I have been praying for attending the Children's Leaders Conference in Pensacola eagerly ever since I was informed by Agnes this summer. The conference started on a weekday and I needed two and a half days off from work in order to make to the trip. At the time, I have already used up all my vacation hours and would have to leave without getting pad. However, my manager was generous enough to offer me the idea of reporting sick for my trip instead of deducting my salary. Considering the savings I will have, I accepted my manager's offer.

I attended my Tuesday seminary class as usual, but that day I felt sick. It was October 17th, one day before the departure date for Pensacola.

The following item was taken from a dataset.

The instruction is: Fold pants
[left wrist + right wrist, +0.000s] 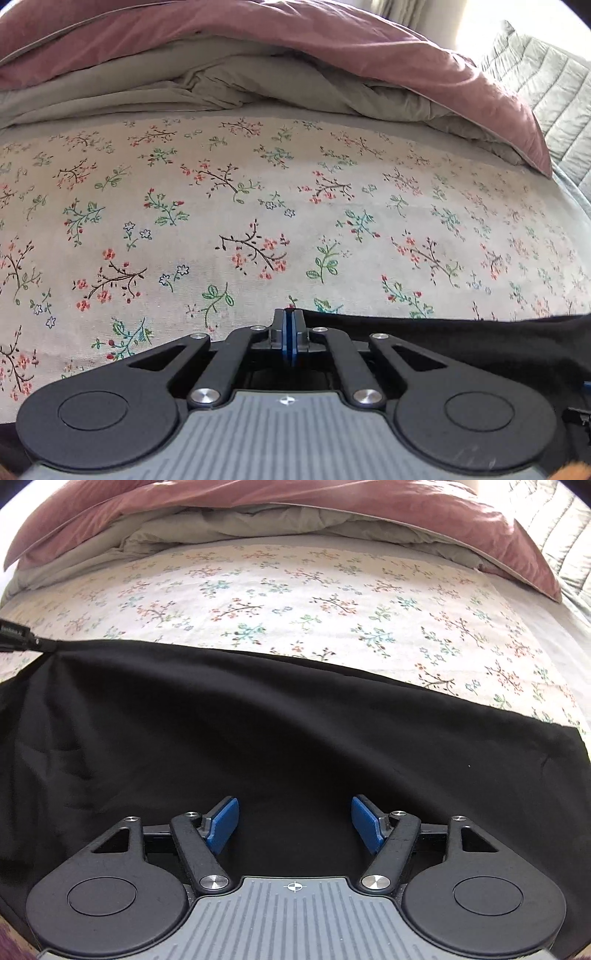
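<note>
Two grippers work over one pair of black pants (pixel 258 720), smooth matte cloth spread on a floral cotton sheet (pixel 295 590). At left, the left gripper (pixel 291 321) pinches the pants' edge; the right gripper (pixel 294 821) hovers spread, blue pads (pixel 223 823) apart. One pink-and-grey duvet (pixel 295 513) lies bunched behind.

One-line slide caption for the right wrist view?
Right gripper open above black pants spread on a floral sheet, while the left gripper pinches the far corner of the pants.
</note>
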Motion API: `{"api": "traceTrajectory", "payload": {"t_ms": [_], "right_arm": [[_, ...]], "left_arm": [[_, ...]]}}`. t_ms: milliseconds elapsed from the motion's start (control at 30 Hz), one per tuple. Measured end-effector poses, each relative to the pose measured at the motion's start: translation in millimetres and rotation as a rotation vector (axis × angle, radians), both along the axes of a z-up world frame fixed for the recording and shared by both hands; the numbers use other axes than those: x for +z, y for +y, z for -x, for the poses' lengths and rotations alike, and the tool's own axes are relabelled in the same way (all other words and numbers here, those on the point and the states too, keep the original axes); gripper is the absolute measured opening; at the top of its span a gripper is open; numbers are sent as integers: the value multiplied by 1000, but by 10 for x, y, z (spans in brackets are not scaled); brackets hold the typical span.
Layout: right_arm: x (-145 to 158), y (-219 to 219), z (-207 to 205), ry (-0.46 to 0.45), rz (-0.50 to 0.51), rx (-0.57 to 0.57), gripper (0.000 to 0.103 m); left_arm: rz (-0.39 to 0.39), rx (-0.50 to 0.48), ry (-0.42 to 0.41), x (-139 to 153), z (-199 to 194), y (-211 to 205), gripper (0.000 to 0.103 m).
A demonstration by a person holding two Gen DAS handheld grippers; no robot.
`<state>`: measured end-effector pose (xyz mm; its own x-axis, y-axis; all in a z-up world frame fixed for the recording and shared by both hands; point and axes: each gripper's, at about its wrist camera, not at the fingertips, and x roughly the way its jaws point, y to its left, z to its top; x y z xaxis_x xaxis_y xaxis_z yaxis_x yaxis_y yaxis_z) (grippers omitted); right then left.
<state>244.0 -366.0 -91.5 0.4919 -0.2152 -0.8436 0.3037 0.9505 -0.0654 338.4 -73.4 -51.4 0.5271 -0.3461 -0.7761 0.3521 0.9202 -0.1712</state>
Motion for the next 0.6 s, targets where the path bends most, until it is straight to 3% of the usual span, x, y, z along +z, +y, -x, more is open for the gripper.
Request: {"api": "traceTrajectory", "payload": {"t_ms": [167, 267, 333, 433, 600], "right_arm": [[18, -147, 11, 8, -18, -48, 68], [49, -356, 42, 3, -43, -110, 68], [99, -515, 89, -16, -60, -152, 68], [224, -762, 224, -73, -91, -200, 68], [366, -1358, 481, -160, 32, -392, 69]], "left_arm": [[22, 89, -22, 117, 30, 154, 24], [91, 126, -29, 241, 123, 304, 26], [104, 122, -39, 310, 263, 371, 42], [120, 125, -36, 327, 552, 481, 48], [94, 111, 41, 158, 953, 592, 50]]}}
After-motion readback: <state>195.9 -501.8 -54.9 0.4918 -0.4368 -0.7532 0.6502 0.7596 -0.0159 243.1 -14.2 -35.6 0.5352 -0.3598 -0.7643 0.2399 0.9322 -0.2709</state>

During the break time, Han Ke asked me about the trip and mentioned if I had asked for leave from work. With content and showing off attitude, I told him about the extra offer I received. Later on Ping joined our conversation and told me that somehow it is not right. He suggested me to pray about it. What was not right? I did not understand at the time. As the second session began, my body felt weaker. I pondered at what Ping mentioned earlier. I realized that what I did was not pleasing to God.

By the Holy Spirit, I prayed to the Lord and confessed my sin in cheating God. As I prayed, a Bible verse came up to my mind. " If we confess our sins, He is faithful and just and will forgive our sins and purify us from all unrighteousness." (1 John 1:9) Holding onto God's promise, I confessed my sin and proclaimed that God has totally forgiven me and purified me. Gradually my body became warmer and more energetic. My discomfort eased.

The next morning I was awaken by the Lord around three or four a.m. God spoke to me through His words . " For a brief moment I abandoned you, but with deep compassion I will bring you back. In a surge of anger I hid my face from you for a moment, but with everlasting kindness I will have compassion on you," says the Lord your Redeemer (Isaiah 54:7). On the same day, I met with my manager before leaving for the airport and asked her to deduct whatever my absence should have cost me. I knew that I was heading for the conference with God's love and that His compassion embraced me.

Through this experience, I want to share with you a message that every little things we do matters in His eyes. We should learn not to be deceived by the temptations surroudning us. Rather, we need to keep a close contact with our Lord. Our God is holy and righteous and cannot be mocked. It really matters that we, His children, live a holy life and set our heart to fear Him in everything we encounter.